BRIEF. Below are the entries; state how many of their lines contain the string "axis", and nothing more.

Collected data
"""

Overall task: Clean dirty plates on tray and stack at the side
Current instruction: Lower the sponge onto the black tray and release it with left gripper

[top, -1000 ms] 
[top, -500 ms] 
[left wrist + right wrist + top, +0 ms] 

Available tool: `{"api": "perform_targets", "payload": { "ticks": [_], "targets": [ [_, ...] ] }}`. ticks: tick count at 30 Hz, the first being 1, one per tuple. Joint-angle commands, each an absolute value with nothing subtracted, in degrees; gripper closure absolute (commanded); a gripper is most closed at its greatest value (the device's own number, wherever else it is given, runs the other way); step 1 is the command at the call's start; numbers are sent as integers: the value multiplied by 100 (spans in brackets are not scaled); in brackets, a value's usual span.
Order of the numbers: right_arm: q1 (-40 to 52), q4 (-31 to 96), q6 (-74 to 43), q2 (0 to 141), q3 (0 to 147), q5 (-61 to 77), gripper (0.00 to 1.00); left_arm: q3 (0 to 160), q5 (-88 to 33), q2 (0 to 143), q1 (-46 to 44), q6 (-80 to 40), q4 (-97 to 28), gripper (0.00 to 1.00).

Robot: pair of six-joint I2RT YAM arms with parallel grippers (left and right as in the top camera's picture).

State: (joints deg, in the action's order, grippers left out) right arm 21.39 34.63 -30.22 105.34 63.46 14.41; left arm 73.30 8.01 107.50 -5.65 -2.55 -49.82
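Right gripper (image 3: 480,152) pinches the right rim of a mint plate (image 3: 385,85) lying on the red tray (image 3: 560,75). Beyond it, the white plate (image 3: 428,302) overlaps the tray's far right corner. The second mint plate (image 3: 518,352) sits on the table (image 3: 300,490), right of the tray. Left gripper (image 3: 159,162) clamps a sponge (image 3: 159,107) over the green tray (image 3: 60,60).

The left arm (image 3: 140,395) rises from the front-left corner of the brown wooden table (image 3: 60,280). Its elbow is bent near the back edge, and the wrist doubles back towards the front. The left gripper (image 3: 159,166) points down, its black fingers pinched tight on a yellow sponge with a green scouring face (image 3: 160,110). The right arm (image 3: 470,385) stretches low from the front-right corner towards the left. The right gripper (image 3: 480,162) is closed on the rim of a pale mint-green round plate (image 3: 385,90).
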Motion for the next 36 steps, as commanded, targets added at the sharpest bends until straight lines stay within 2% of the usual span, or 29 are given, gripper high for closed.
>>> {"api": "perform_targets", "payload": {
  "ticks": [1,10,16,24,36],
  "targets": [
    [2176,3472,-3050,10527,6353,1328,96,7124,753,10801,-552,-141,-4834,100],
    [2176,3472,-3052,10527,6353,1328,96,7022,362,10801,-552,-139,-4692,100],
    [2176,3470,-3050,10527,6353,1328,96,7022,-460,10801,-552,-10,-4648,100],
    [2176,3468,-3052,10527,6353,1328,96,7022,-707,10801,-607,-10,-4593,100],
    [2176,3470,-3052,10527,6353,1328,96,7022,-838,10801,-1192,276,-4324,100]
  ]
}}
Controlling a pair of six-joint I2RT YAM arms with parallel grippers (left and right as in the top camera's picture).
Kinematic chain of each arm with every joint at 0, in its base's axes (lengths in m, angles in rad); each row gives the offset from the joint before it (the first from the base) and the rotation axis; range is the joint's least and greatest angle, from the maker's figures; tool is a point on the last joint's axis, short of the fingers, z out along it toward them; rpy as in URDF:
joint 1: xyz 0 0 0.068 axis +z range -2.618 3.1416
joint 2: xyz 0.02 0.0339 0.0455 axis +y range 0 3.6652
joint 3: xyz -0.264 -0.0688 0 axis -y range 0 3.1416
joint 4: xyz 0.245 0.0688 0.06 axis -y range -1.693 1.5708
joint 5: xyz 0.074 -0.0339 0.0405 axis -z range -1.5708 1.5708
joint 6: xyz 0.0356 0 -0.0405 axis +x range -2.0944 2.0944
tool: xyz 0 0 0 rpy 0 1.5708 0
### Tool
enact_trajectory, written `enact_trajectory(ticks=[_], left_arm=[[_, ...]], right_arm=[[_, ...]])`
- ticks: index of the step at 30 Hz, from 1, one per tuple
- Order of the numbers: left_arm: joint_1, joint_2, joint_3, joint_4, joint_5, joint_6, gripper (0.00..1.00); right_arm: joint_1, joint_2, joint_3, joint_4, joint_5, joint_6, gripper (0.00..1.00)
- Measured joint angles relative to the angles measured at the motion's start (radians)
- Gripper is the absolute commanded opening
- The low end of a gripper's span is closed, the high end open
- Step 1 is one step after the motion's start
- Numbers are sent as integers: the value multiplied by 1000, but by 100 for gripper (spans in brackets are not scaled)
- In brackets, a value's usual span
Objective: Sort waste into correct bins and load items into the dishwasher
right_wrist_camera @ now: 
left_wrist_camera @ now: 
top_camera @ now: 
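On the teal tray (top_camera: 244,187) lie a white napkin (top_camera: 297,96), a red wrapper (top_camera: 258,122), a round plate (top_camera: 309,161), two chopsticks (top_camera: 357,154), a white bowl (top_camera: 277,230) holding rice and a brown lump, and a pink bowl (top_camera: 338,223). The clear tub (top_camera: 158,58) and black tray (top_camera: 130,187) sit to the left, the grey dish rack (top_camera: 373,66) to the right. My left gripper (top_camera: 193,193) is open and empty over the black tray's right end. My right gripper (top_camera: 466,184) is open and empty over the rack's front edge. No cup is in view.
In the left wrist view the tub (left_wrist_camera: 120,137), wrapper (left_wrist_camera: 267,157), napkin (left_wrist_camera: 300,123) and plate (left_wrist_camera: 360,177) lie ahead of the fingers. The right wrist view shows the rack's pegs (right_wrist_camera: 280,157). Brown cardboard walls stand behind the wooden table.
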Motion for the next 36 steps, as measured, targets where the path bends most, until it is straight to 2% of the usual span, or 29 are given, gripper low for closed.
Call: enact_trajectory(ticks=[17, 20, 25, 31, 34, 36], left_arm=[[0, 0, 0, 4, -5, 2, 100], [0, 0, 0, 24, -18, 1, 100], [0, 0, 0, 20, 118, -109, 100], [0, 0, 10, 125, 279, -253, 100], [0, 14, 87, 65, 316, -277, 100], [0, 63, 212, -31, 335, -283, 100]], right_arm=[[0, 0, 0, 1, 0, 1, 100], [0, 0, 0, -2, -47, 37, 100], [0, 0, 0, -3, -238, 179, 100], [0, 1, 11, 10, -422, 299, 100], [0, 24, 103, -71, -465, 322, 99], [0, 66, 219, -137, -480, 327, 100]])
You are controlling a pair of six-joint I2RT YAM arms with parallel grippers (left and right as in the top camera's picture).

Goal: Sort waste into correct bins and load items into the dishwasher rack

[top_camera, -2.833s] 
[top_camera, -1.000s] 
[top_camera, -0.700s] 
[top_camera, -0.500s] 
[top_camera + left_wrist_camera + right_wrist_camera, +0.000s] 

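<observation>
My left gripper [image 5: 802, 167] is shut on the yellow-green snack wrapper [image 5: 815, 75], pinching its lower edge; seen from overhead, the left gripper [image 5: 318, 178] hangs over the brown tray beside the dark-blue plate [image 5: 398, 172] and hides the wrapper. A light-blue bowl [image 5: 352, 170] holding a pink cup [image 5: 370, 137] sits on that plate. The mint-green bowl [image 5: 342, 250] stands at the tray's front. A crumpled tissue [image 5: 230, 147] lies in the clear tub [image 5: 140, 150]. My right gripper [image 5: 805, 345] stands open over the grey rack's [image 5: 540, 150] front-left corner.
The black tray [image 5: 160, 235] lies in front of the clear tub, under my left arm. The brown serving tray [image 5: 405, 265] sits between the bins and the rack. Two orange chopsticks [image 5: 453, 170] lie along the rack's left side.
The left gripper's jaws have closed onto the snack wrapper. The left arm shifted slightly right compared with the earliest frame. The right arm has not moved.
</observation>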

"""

ANSWER TO THIS PROBLEM. 7